I had been fed the message that with my good grades and hard work, I'd be able to get into the best schools with enough scholarship money to pay for everything. I believed in those promises, but when it came time for me to reap my reward, I found there was none. I see kids around me who could care less about school that are receiving grants and scholarships left and right. They drive new cars and wear nice clothes because they don't have to worry about how to pay for school. They get internships to gain work experience that I can't apply for. They have the option of working on campus, or working part-time for a little extra beer money, but I don't have that flexibility. My life is consumed with school, work, and commuting, so I don't have time to enjoy the college experience. I can't join a sorority or play sports or join organizations and gain leadership experience because my life is filled with much greater responsibilities. I'm so young, yet I feel much older; I feel I've been robbed of an adolescence I'll never be able to get back. It's one thing to take away my right to call the U.S. home, but it's entirely different to rob me of an education that I've worked so hard for, not to mention contributed my own taxes to, therefore disabling me from succeeding anywhere else in the world I go without a college degree.

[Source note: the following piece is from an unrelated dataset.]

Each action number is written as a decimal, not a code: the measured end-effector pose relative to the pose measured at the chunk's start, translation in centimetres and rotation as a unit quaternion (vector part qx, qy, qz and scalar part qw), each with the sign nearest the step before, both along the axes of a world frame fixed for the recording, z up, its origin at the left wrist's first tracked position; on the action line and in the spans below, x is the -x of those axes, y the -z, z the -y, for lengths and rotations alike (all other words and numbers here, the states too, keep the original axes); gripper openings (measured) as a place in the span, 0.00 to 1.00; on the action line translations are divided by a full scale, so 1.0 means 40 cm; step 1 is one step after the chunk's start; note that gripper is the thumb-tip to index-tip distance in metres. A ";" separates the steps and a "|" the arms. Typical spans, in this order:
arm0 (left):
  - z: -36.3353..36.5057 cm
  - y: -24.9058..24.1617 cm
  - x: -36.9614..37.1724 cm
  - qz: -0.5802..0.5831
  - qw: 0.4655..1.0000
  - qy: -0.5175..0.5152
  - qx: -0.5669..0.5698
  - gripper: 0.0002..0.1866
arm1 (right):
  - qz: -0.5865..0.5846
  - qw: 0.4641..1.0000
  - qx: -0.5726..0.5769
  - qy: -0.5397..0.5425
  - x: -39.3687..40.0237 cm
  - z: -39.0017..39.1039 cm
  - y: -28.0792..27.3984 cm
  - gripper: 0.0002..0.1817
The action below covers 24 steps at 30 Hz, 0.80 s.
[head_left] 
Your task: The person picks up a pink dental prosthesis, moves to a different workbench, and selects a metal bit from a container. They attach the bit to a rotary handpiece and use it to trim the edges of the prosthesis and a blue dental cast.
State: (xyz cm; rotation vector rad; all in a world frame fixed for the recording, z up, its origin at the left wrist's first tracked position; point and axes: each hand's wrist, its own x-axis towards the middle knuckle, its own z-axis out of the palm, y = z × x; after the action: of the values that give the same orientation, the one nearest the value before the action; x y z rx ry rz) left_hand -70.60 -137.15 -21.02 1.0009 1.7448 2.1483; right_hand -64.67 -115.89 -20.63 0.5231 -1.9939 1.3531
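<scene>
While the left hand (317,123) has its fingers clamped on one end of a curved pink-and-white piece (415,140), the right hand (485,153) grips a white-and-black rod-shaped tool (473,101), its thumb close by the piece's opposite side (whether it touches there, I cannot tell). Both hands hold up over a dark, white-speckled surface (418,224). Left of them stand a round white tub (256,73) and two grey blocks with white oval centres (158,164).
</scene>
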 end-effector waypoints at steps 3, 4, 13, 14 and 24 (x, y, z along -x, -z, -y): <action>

As of now, the passage of the Dream Act is my only realistic hope. My story differs from a lot of other DREAMies in a few ways. The biggest dividing factor, and the most unfortunate one, is that my family, myself included, is currently in removal proceedings. My life these days is consumed with thoughts of being deported, as it is now a very sickening reality. I feel stuck in neutral: there's no means to look forward and no use looking back. My goal is to persuade you that, whatever your views are on immigration, the DREAM Act is VITAL. Look past the big, controversial issue that is immigration and see the true issue at hand: human beings punished on a daily basis for a decision they did not make for themselves. How is that even morally sound, or constitutional? If a man robbed a bank, got caught, and happened to be so great a role model that he brought his young son along, would the kid be sent to jail also? That is exactly the case here - What did I, as my own person, do wrong? Exactly what crime, on the record books, did I commit? I'd love to know.
There really is no way for me to deal with being treated as a lesser being. It makes it so much harder to get up and face the world everyday, but you do it simply because you have no choice, and because maybe one day, things will be better. I definitely self-identify as a DREAMer, even though I might not be able to take advantage of it once, not if, it passes. I identify as American, not African-American, or Nigerian-American, but simply American. I consider myself agnostic at the moment because it's been hard to believe in the greater good and have faith when I'm being treated as if I'm less than human. I identify as a female, and aspire to be a strong, driven, independent female one day. I identify as a student, but not completely sometimes. I identify as a caretaker for my sister. Most importantly, I identify as a voice that has been silenced, as a forgotten victim of a very flawed system.
My greatest fear, the one that consumes my thoughts incessantly, is that I'll be deported. I fear for my future, or rather my lack of a future. I fear that I'll always be the story of unrealized potential. I fear I'll be another lost statistic. My dreams don't involve cars or money, only the freedom to live.